Ereveld Menteng Pulo, Jakarta (Indonesië), Vak Cil, nr. 14. Anne Broekman, Sergeant Majoor (1913-1946). Hier ligt mijn opa. Als krijgsgevangen KNIL-militair heeft hij gewerkt aan de Birma-dodenspoorlijn. Kort na de overgave van Japan is hij overleden aan de gevolgen daarvan. Mijn vader heeft hem nog even kunnen zien, nadat hijzelf na drie jaar opsluiting, werd bevrijd uit het Jappenkamp Bunsho I, kamp 9 (Kampong Makassar). Hij was vrij, maar deze ervaring heeft hem lange tijd gevangen gehouden.
Yad Vashem, Jerusalem (Israël), Holocaust Remembrance Center (2005). Geconfronteerd met geselecteerde beelden van 6.000.000 vermoorde Joden door Nazi-Duitsland, liep ik met een misselijkmakend gevoel het Holocaust History Museum uit. Ik keek opzij naar mijn vader en mijn broer Marcel. Hun gezichten spraken boekdelen. Na het bezoeken van de Hall of Names en de Children Memoriam Hall werd het ons teveel. Papa nam ons mee naar een muurtje waar we uitkeken over de Vallei van de Joodse Gemeenschappen. Toen we er op gingen zitten begon hij te huilen. Marcel en ik legden onze handen op zijn schokkende schouders en keken in de verte naar Mount Herzl, de nationale begraafplaats van Israël. Waar je ook keek, alles herinnerde aan dood en lijden. ‘Wat heb ik ze gehaat: de Jappen en de moffen’, zei mijn vader ineens. ‘Wat hebben ze ons leven verwoest!’ Na een korte stilte hief hij zijn hoofd op en de toon van zijn stem veranderde. ‘Maar ik heb ze vergeven’, zei hij. Met de beelden van volle grafkuilen en rokende gaskamers vers op mijn netvlies, vroeg ik verbaasd: ‘Hoe kan je zoiets vergeven papa?’ ‘Omdat God mij vergeven heeft, Bart. Vele jaren terug -je was net uit huis- kwam ik hier voor de eerste keer. En op deze plek, bij dit muurtje, kwam ik tot het besef dat ik deze haat niet langer met me kan meedragen als ik Hem wil volgen. Daarom heb ik het onrecht wat mij is aangedaan, de pijn van een vader die mij is afgenomen, overgegeven aan God. Hij weet beter dan mij wat ermee te doen. Ik wil het loslaten en vrij zijn’.
Je kan vrij zijn, maar toch gevangen. Veel mensen lopen vrij rond, maar zijn gevangen door haat en angst, geboeid door het verleden, verstrikt in leugens of verslaafd aan zonden. Omgekeerd kan je onderdrukt worden door een totalitair regime, maar toch werkelijk vrij zijn. Bevrijd van zonde, schuld en schaamte. Ware vrijheid gaat verder dan de afwezigheid van onderdrukking. Jezus zei: ‘Ik ben gezonden om mensen met een gebroken hart te genezen. Om gevangen te vertellen dat ze vrij zijn’ (Luc. 4:18-19, BB).

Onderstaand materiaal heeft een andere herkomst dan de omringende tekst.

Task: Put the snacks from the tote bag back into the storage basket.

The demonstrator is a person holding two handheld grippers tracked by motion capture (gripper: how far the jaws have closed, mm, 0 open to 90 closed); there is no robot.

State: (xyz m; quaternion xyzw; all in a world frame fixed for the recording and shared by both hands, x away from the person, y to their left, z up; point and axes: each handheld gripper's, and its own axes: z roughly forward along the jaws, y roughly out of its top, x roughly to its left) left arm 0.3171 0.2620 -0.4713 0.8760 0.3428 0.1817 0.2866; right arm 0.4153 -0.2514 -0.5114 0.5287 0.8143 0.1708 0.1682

Vandaag, als we onze doden en de vrijheid herdenken, blader ik door het boek van mijn vader: ‘Een indo in Drenthe’. Ik lees over zijn ervaring in het kamp, het overlijden van opa en de repatriëring naar Nederland. Een verschrikkelijke geschiedenis, die je je leven lang kan achtervolgen. Dan valt mijn oog op de laatste regels van het boek: ‘Ik heb afgerekend met de wreedheid die ons ten deel is gevallen in Indonesië. Ik weet en ik geloof dat dit pure genade is.’ Dat is ware vrijheid: de genade ontvangen, die ieder mens in het geloof wordt aangeboden.